A web-based genome browser which supports linear, circular, dot plot, and synteny views of large genomic datasets for comparative genomics and variant analyses.

Protein Domains

Program Purpose

InterPro

This database combines the protein signatures from 13 member databases (e.g., NCBI CDD, Pfam, PROSITE, SMART) to facilitate the identification of conserved domains within a protein sequence, and the classification of proteins into families. (See the release notes for the InterPro database statistics.) The Sequence Search Box on the InterPro website allows users to compare a protein sequence against the protein signatures in the InterPro database with InterProScan.

CD-Search

This program compares a nucleotide or protein sequence against the Position-Specific Scoring Matrices (PSSMs) for the conserved domains in the NCBI Conserved Domains Database (CDD) with RPS-BLAST

HMMER web server

This web server provides access to four programs in HMMER (phmmer, hmmscan, hmmsearch, and jackhmmer) that use profile hidden Markov models to identify remote homologs.

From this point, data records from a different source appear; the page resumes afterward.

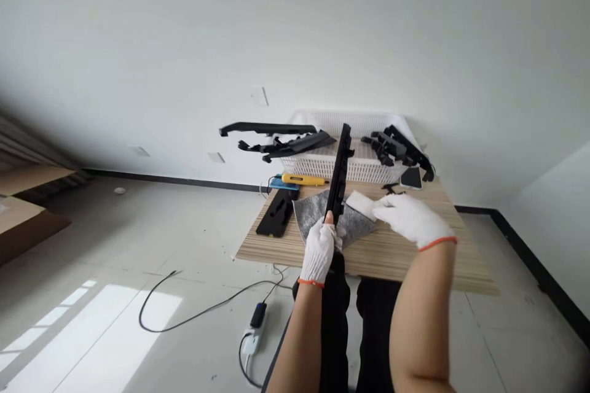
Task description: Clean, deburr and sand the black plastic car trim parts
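Note:
My left hand [319, 249], in a white knitted glove with an orange cuff, is closed around the lower end of a long black plastic trim strip [340, 172]. The strip stands nearly upright over the table, with clips or notches along its right side. My right hand [412, 218], gloved the same way, pinches the right end of a small white rectangular pad [361, 203]. Beneath the strip and pad lies a crumpled grey cloth [311, 212] on the wood-grain table [396, 256]. The right fingertips are partly hidden.
A white plastic basket [318, 167] at the back carries black trim pieces [295, 146] on its left and more black parts [391, 146] on its right. A yellow tool [303, 180], black tray [276, 212] and phone [411, 178] lie nearby. Cables and a power strip [253, 334] are on the floor.

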Available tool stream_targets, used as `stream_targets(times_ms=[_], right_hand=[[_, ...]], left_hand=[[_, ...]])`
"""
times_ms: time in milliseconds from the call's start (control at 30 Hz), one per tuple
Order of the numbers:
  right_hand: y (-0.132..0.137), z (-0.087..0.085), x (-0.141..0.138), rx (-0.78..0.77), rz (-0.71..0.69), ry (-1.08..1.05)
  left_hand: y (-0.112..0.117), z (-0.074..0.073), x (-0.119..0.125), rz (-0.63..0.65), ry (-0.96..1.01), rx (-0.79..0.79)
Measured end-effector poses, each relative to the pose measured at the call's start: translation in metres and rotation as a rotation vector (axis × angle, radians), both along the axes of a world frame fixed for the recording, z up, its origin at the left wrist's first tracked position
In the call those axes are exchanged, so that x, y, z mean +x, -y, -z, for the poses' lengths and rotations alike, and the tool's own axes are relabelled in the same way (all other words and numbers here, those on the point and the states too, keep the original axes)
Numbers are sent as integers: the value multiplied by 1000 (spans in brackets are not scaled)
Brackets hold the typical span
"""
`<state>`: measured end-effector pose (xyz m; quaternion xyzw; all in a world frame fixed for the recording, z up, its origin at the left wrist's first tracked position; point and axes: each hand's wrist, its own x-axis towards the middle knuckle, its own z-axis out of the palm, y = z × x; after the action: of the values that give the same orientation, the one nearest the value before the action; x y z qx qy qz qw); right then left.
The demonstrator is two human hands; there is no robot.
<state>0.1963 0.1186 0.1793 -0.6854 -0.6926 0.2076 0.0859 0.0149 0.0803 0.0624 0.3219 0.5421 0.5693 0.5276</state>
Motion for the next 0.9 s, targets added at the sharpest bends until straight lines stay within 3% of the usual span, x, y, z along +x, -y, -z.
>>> stream_targets(times_ms=[133,200,300,433,600,700,800,900], right_hand=[[-35,42,-18,-37,63,106],[-38,59,-24,-31,144,155],[-34,72,-26,32,230,136],[-32,80,-17,188,316,-68],[-32,84,-6,322,352,-742],[-23,75,-8,280,294,-1033],[-18,71,-13,205,184,-1032],[-19,71,-15,242,90,-753]], left_hand=[[-3,4,-2,8,4,-6],[-1,3,-3,15,-2,-14],[2,1,-4,3,-27,-10],[4,-4,-3,5,9,-26],[6,-8,-2,6,42,-44],[6,-8,-3,13,49,-39],[6,-7,-2,7,47,-34],[5,-7,-2,-7,35,-44]])
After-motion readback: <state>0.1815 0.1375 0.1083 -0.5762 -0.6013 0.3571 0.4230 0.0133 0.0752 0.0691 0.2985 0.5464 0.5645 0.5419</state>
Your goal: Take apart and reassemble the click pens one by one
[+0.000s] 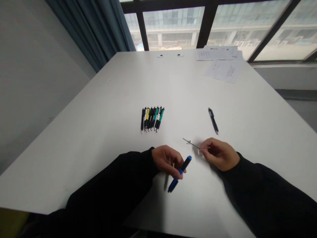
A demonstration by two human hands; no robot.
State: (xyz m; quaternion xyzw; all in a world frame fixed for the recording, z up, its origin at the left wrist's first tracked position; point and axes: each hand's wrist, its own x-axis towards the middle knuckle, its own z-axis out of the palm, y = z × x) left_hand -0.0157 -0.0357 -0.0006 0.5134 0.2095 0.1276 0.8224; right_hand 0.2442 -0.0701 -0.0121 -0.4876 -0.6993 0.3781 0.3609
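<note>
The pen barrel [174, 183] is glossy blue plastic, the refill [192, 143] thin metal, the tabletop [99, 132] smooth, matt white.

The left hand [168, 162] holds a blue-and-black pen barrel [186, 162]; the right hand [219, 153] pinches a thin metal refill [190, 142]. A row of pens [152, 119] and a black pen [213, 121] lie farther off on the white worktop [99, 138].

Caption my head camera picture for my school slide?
Left hand holds a blue pen; right hand pinches a refill.
</note>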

For example, phmmer is designed to compare a protein sequence against the UniProtKB/Swiss-Prot database, and hmmscan can be used to compare a protein sequence against conserved domain databases such as Pfam.

HHpred

This program uses pairwise comparisons of profile hidden Markov models (HMMs) to identify remote homologs and conserved protein domains. Pairwise comparisons of profile HMMs typically show higher sensitivity than the comparisons of two sequences (e.g., BLAST) and the comparison of a sequence against a profile HMM (e.g., HMMER). The alignment output produced by HHpred can be used with other tools in the MPI Bioinformatics Toolkit (e.g., perform structure prediction via comparative modelling with MODELLER).